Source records
______________________________
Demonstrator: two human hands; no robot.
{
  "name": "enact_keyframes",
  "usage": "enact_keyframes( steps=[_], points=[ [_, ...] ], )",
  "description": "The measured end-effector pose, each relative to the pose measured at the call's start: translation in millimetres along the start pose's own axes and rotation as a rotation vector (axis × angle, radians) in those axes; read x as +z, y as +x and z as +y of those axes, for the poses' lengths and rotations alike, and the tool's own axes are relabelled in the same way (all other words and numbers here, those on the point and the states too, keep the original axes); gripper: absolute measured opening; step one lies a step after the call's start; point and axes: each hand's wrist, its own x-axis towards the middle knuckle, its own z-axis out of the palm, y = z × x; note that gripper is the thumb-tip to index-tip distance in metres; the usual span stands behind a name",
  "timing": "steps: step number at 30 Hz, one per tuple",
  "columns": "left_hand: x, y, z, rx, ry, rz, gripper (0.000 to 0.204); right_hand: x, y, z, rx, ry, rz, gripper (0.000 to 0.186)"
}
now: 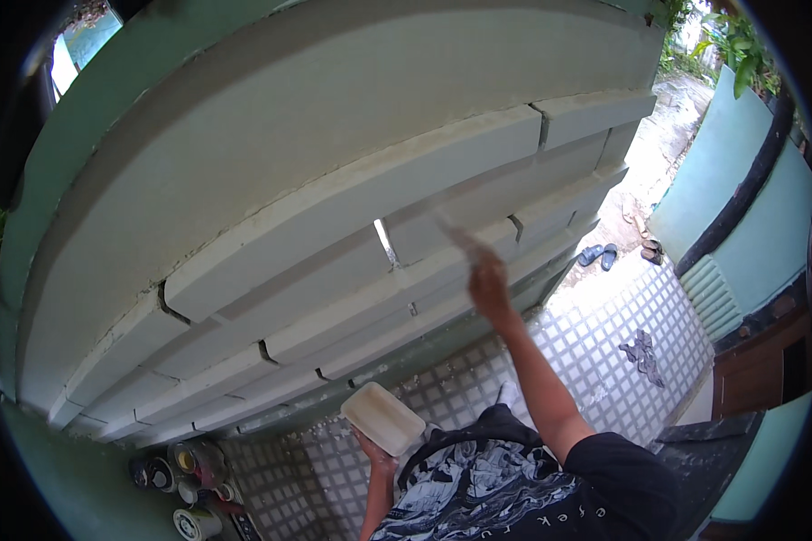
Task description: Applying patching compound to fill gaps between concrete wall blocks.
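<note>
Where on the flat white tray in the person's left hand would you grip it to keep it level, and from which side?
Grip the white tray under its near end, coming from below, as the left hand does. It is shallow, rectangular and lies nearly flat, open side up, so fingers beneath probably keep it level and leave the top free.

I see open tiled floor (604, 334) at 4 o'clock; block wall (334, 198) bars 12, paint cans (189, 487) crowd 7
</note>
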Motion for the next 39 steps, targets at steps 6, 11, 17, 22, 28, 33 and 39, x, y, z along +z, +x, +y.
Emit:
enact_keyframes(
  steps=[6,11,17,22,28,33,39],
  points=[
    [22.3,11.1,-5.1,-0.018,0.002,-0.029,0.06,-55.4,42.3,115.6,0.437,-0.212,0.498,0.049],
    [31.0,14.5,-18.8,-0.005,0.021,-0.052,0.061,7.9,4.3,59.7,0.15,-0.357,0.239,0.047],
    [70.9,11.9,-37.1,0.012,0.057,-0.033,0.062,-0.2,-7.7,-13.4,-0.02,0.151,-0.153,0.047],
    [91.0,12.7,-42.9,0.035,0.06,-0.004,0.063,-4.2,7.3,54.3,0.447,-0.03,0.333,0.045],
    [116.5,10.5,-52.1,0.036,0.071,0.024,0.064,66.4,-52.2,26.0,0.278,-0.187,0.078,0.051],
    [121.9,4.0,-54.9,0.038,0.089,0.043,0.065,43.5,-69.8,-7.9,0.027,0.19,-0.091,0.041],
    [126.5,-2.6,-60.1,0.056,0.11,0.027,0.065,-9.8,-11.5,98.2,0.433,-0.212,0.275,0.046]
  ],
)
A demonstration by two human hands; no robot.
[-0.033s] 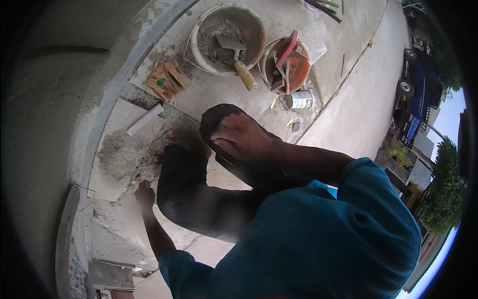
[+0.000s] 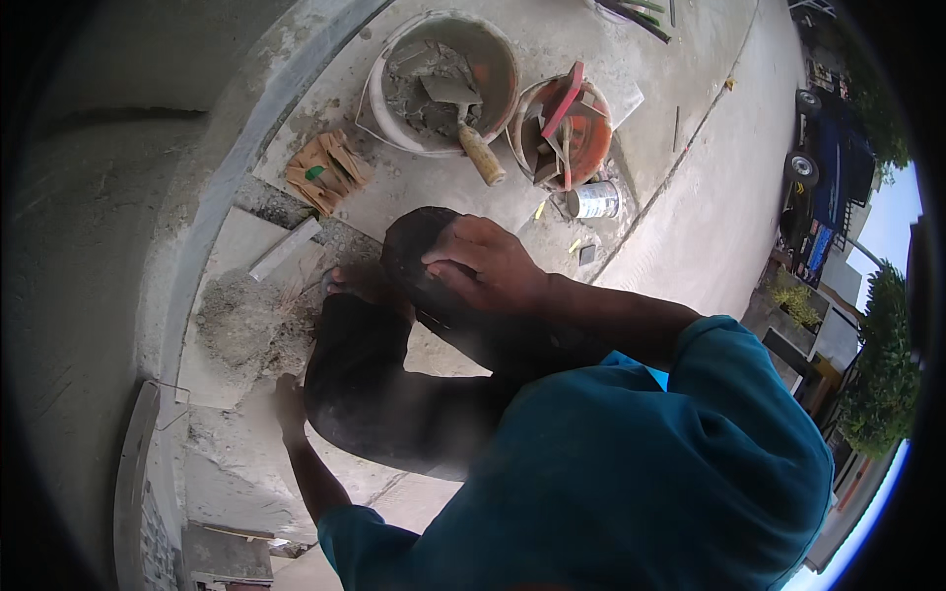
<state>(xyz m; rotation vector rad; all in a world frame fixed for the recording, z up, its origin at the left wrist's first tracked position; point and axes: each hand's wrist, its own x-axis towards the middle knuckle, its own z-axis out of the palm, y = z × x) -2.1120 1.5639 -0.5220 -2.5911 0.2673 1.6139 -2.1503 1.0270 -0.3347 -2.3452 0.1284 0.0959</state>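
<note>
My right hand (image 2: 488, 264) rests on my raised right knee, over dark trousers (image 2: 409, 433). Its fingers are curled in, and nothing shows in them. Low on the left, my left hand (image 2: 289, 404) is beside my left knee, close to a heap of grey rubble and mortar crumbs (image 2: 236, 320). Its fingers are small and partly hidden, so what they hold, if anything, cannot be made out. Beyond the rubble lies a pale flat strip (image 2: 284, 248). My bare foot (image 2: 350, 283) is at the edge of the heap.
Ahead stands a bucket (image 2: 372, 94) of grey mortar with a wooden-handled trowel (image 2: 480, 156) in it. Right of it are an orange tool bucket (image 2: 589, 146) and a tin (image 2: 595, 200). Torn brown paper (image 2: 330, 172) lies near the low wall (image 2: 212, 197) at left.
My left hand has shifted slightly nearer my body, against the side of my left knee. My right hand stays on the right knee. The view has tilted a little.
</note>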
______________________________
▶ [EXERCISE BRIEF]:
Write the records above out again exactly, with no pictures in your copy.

▶ [RESULT OF THE EXERCISE]:
Demonstrator: two human hands; no robot.
{
  "name": "enact_keyframes",
  "usage": "enact_keyframes( steps=[_], points=[ [_, ...] ], )",
  "description": "The measured end-effector pose, each relative to the pose measured at the call's start: translation in millimetres along the start pose's own axes and rotation as a rotation vector (axis × angle, radians) in those axes; read x as +z, y as +x and z as +y of those axes, for the poses' lengths and rotations alike, and the tool's own axes are relabelled in the same way (all other words and numbers here, those on the point and the states too, keep the original axes); gripper: absolute measured opening; step one lies a step after the call's start; point and axes: each hand's wrist, its own x-axis towards the middle knuckle, its own z-axis out of the palm, y = z × x; note that gripper is the thumb-tip to index-tip distance in metres; the usual span stands behind a name",
  "timing": "steps: step number at 30 Hz, one per tuple",
  "columns": "left_hand: x, y, z, rx, ry, rz, gripper (0.000 to 0.204); right_hand: x, y, z, rx, ry, rz, gripper (0.000 to 0.186)"
}
now: 
Task description: Applying patching compound to fill gaps between concrete wall blocks.
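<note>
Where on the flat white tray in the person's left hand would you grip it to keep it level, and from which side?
Grip the white tray under its near end, coming from below, as the left hand does. It is shallow, rectangular and lies nearly flat, open side up, so fingers beneath probably keep it level and leave the top free.

I see open tiled floor (604, 334) at 4 o'clock; block wall (334, 198) bars 12, paint cans (189, 487) crowd 7
</note>
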Motion for the next 39 steps, targets at steps 6, 11, 17, 22, 28, 33 and 39, x, y, z along +z, +x, +y.
Emit:
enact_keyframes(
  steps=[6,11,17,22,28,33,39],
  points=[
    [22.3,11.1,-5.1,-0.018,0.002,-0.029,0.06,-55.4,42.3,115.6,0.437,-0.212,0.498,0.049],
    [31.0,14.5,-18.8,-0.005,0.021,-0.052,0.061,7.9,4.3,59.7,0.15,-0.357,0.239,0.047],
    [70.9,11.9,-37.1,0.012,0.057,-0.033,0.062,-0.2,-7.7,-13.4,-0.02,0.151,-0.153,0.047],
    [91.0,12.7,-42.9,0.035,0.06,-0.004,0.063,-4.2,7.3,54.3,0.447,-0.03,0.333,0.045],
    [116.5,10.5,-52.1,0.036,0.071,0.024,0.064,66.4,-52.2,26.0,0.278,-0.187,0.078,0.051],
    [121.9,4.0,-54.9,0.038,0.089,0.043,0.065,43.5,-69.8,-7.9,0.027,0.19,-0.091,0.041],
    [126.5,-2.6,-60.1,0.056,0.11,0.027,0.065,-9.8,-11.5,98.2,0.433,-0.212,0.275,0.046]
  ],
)
A demonstration by two human hands; no robot.
[-0.033s] 
[+0.000s] 
<state>(xyz m; rotation vector rad; all in a world frame fixed for the recording, z up, its origin at the left wrist's first tracked position; point and axes: each hand's wrist, its own x-axis towards the middle knuckle, its own z-axis out of the palm, y = z × x) -2.1120 1.5639 -0.5220 -2.5911 0.2673 1.6139 -2.1503 1.0270 -0.3347 -2.3452 0.1284 0.0959</state>
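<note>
My right hand (image 2: 488, 264) rests on my raised right knee, over dark trousers (image 2: 409, 433). Its fingers are curled in, and nothing shows in them. Low on the left, my left hand (image 2: 289, 404) is beside my left knee, close to a heap of grey rubble and mortar crumbs (image 2: 236, 320). Its fingers are small and partly hidden, so what they hold, if anything, cannot be made out. Beyond the rubble lies a pale flat strip (image 2: 284, 248). My bare foot (image 2: 350, 283) is at the edge of the heap.
Ahead stands a bucket (image 2: 372, 94) of grey mortar with a wooden-handled trowel (image 2: 480, 156) in it. Right of it are an orange tool bucket (image 2: 589, 146) and a tin (image 2: 595, 200). Torn brown paper (image 2: 330, 172) lies near the low wall (image 2: 212, 197) at left.
My left hand has shifted slightly nearer my body, against the side of my left knee. My right hand stays on the right knee. The view has tilted a little.
</note>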

No additional work remains on the exercise.